After spending time at the state capitol recently and talking with legislators, McDuffie County Schools Superintendent Jim LeBrun and several school board members learned to expect more cuts in revenue from the state.
As a result, members of the school board voted at their regular meeting last Thursday to enact a Reduction in Force status in accordance with a policy that has been on the books since 2006.
"When I met with legislators last week, they were telling us that more cuts were on the way, but they didn't know how much more," Mr. LeBrun said. "So, right now, we're reducing expenditures anticipating additional cuts from Atlanta." Mr. LeBrun's RIF plan was implemented Friday, and included notifying 34 non-tenured teachers that the school system does not have a contract for them at the present time.
"We didn't tell them that they are definitely laid off. We are telling them that as of today, right now, we don't have a contract for them. That may change, and those numbers may go down as time goes on," Mr. LeBrun said.
Mr.

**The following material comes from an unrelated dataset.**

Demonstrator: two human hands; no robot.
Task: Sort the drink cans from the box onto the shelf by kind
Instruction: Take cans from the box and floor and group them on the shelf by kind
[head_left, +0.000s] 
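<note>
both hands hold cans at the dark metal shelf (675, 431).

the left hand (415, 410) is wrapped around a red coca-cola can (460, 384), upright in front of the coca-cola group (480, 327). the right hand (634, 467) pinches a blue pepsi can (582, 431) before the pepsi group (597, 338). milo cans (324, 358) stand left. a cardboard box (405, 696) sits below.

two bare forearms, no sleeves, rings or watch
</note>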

LeBrun added that 15 certified employees have turned in a notice of retirement as of Monday, which may or may not affect the 34 who are not getting a contract.
"We can't exactly say that those 15 will reduce the 34, but we do have those positions to still work with," he said, adding that some of the influencing factors would be program needs, number and types of students, additional employees retiring and revenue from the state.
Not quite all of the 34 have been notified, because the needs may change based on those factors, Mr. LeBrun said.
Legally, the school system has until May 15 to present contracts. Mr. LeBrun said he hopes notifying the employees early will increase their chances of finding other work elsewhere before other systems in the state start making cuts.
"It's not a pleasant place to be, but as a teacher, I think I'd need to know as soon as possible," McDuffie Board of Education Chairwoman Georgia Hobbs said during discussion at the meeting.
The reduction was based on a tier, with under-performing teachers making up the first level, and non-tenured teachers being the next level, Mr. LeBrun said.
"The numbers will change over time," Mr. LeBrun reiterated. "And we certainly hope the numbers will decrease instead of increase, but that's depending on what happens in Atlanta."
The superintendent said he hopes to get tenured teacher's contracts out in April, but that depends on if he receives the state allotment sheet as planned.
The local school system's budget is being built right now, based on the current reductions, and anticipating more reductions. If the next round of cuts from the state is more than 3 percent, things could change.